### Task statement
Please copy, character for character, each line from the beginning of the listing to the line containing "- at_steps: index", including both.

### Data extract

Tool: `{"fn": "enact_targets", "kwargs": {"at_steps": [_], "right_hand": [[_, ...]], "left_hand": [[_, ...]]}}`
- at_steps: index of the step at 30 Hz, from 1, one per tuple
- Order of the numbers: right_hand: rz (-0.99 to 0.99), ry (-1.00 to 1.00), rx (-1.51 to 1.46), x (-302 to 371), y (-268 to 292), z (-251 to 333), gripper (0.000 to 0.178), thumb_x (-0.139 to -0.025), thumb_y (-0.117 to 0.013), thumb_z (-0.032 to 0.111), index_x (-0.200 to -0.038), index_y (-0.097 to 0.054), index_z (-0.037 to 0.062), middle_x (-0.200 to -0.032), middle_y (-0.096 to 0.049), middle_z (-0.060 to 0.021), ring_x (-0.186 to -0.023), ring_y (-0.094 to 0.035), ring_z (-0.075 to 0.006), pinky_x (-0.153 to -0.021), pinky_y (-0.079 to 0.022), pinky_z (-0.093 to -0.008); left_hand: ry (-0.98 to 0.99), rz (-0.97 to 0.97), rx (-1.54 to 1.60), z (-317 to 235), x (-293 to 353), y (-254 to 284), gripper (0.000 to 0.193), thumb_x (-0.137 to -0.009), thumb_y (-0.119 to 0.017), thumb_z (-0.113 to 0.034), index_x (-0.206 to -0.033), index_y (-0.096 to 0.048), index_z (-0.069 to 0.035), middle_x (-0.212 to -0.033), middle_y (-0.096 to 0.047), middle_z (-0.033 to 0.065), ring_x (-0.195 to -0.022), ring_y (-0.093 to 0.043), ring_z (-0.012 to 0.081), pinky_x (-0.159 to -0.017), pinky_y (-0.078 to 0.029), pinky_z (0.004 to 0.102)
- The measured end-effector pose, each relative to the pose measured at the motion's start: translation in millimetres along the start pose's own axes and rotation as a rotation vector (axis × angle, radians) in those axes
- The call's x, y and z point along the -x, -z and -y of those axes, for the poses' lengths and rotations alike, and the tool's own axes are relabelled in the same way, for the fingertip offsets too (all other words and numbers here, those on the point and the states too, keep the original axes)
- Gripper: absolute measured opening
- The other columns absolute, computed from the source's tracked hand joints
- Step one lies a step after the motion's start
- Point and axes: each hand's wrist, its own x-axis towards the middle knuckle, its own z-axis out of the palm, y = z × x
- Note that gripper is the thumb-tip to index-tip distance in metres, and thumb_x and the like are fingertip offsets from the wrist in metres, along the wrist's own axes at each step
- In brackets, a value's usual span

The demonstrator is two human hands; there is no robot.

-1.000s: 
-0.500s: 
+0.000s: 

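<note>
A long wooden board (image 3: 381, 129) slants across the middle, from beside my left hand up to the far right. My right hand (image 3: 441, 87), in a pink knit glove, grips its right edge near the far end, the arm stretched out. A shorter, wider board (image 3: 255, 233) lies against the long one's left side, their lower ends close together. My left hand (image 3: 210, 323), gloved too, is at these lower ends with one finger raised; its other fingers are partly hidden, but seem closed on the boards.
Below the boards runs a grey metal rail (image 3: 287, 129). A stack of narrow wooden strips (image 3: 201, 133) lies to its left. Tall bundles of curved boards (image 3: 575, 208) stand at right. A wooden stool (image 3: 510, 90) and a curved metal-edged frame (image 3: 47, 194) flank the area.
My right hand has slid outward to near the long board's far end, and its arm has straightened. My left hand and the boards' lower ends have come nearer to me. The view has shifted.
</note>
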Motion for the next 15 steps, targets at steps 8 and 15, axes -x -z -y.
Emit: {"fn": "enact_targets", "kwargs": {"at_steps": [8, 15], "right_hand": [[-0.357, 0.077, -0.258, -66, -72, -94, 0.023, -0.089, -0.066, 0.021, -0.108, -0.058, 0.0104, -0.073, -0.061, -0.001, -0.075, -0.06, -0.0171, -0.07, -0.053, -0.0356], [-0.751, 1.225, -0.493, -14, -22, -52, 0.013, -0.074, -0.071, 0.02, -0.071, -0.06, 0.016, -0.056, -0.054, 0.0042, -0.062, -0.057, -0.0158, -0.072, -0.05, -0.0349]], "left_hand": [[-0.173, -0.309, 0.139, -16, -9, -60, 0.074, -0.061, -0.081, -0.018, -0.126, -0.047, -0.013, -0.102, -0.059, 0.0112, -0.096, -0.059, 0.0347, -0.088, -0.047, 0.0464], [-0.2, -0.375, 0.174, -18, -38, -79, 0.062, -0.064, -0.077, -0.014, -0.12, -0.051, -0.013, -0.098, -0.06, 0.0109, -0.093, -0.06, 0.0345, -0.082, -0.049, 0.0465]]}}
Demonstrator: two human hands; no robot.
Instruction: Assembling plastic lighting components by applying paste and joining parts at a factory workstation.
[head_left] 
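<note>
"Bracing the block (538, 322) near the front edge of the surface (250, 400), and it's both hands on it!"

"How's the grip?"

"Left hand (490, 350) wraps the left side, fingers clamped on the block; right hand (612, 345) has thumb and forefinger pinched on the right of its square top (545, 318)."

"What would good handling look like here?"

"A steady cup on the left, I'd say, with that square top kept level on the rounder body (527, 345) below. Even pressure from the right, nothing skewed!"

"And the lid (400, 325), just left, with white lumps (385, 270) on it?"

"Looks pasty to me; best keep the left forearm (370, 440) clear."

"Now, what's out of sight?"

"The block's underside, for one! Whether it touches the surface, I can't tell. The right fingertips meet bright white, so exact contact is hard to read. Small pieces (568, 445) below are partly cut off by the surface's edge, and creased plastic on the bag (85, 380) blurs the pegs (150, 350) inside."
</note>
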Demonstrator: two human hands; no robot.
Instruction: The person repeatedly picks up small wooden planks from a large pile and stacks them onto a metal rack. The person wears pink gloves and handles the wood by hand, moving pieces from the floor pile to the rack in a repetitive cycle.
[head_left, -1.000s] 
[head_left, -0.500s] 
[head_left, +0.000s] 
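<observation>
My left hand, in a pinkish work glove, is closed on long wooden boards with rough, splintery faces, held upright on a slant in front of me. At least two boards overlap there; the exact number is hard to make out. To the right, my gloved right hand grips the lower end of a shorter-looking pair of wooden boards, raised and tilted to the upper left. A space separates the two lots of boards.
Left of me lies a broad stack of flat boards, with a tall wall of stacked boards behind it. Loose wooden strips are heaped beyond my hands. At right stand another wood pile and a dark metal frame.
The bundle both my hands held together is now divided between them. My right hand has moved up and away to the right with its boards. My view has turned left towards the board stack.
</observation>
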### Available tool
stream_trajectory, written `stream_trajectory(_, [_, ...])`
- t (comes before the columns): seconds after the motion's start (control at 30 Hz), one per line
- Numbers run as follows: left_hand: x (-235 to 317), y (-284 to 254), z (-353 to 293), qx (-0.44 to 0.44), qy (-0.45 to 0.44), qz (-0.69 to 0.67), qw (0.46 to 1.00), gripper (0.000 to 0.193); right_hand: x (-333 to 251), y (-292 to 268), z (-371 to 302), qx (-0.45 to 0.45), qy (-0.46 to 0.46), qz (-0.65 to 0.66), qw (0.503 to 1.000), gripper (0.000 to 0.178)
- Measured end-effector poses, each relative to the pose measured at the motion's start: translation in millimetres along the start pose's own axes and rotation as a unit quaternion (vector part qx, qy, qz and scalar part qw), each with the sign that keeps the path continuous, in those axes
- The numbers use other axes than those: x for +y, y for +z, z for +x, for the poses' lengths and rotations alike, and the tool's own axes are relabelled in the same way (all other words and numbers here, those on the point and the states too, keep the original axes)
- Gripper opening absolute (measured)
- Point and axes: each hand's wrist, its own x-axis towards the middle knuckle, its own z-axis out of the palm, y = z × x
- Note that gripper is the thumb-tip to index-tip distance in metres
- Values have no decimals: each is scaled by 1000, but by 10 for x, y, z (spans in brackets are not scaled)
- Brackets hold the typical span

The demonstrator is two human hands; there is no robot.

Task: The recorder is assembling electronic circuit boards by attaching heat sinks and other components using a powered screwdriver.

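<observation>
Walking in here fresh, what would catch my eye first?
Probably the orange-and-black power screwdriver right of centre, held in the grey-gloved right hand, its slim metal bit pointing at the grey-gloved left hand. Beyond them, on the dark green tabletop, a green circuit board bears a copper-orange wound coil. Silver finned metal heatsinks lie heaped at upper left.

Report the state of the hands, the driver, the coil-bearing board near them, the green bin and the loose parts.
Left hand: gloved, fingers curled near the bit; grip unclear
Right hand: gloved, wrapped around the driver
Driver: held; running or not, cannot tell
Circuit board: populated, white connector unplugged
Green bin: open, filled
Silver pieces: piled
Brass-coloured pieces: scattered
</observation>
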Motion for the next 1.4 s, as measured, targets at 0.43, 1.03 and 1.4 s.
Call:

### Result
Tool: `{"fn": "enact_targets", "kwargs": {"at_steps": [_], "right_hand": [[_, ...]], "left_hand": [[_, ...]]}}`
- at_steps: index of the step at 30 Hz, from 1, one per tuple

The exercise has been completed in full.